### ASSIGNED TASK:
Write out exactly, excluding pictures, the lines from the one containing "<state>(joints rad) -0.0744" through the end of the data, both included.

----- ENTRIES SHOWN

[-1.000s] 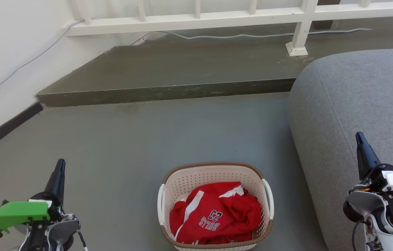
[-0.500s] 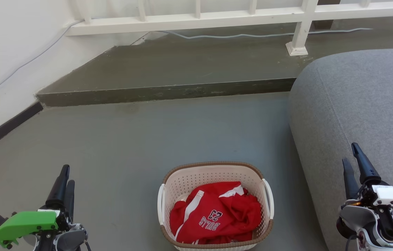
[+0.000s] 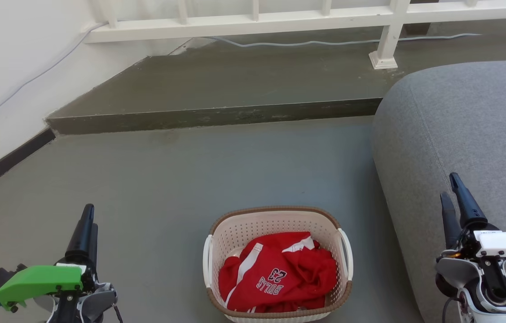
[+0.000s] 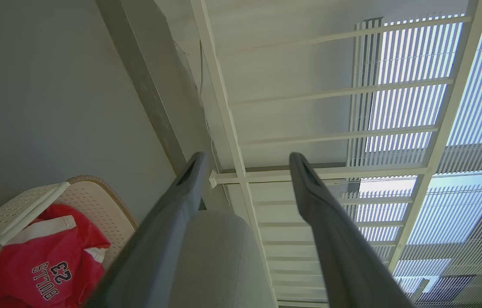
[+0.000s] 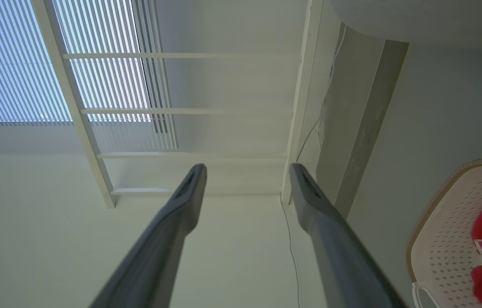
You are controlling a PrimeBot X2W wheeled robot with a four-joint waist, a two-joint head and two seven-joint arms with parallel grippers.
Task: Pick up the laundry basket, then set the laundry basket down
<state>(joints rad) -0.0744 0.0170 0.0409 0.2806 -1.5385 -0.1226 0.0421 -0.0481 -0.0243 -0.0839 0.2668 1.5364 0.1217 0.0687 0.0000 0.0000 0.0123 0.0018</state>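
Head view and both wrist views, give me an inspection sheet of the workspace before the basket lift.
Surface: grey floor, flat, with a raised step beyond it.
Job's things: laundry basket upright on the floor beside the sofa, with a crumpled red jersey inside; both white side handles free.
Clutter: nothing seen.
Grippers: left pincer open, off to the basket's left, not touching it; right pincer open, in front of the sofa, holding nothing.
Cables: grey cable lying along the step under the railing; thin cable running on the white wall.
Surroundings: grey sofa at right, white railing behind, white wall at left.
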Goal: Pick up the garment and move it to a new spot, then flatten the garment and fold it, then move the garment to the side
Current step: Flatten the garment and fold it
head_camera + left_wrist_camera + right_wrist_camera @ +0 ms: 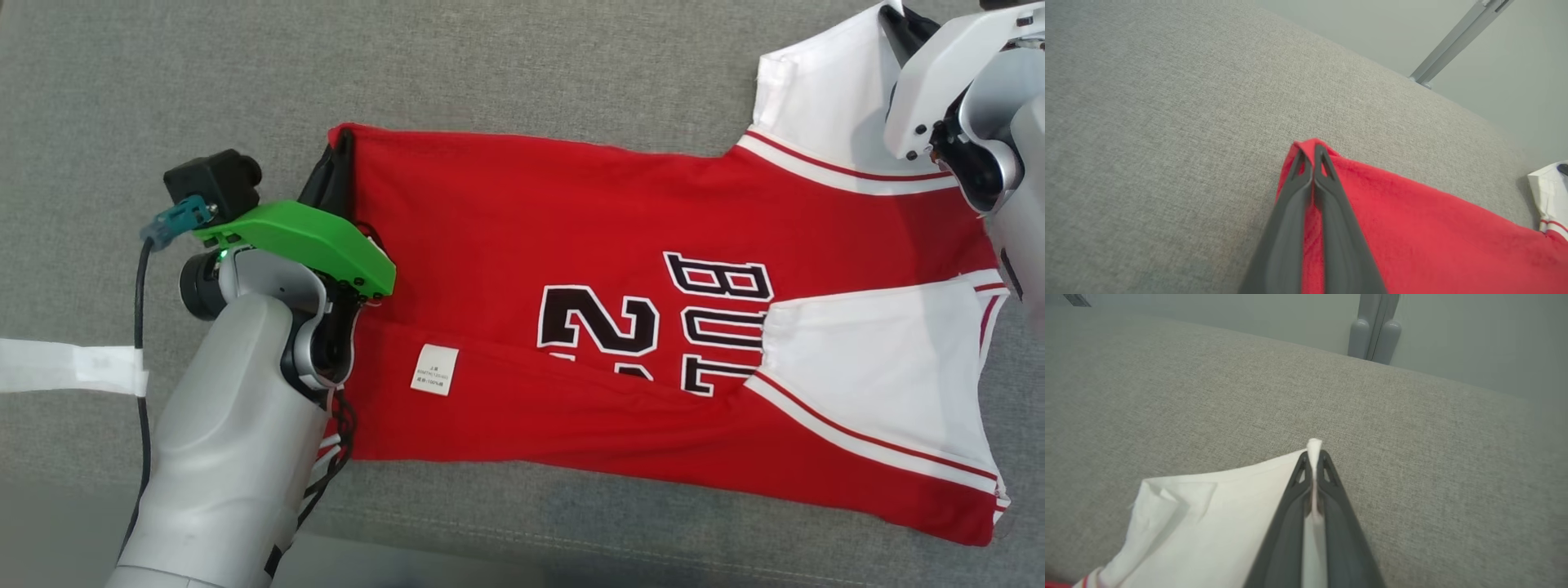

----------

### EXERCISE ANSWER:
<state>(joints rad) -0.0744 0.0170 0.0409 0.2806 -1.5385 -0.1226 0.0421 -0.0481 -0.0243 -0.0839 0.2668 1.5364 0.1217 0.0687 0.0000 0.0000 0.0123 0.0018</state>
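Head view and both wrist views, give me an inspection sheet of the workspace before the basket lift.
Surface: grey floor, flat, with a raised step beyond it.
Job's things: laundry basket upright on the floor beside the sofa, with a crumpled red jersey inside; both white side handles free.
Clutter: nothing seen.
Grippers: left pincer open, off to the basket's left, not touching it; right pincer open, in front of the sofa, holding nothing.
Cables: grey cable lying along the step under the railing; thin cable running on the white wall.
Surroundings: grey sofa at right, white railing behind, white wall at left.
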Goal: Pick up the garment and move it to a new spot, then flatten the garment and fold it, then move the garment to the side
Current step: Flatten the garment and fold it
head_camera + left_wrist_camera + right_wrist_camera @ +0 ms: 

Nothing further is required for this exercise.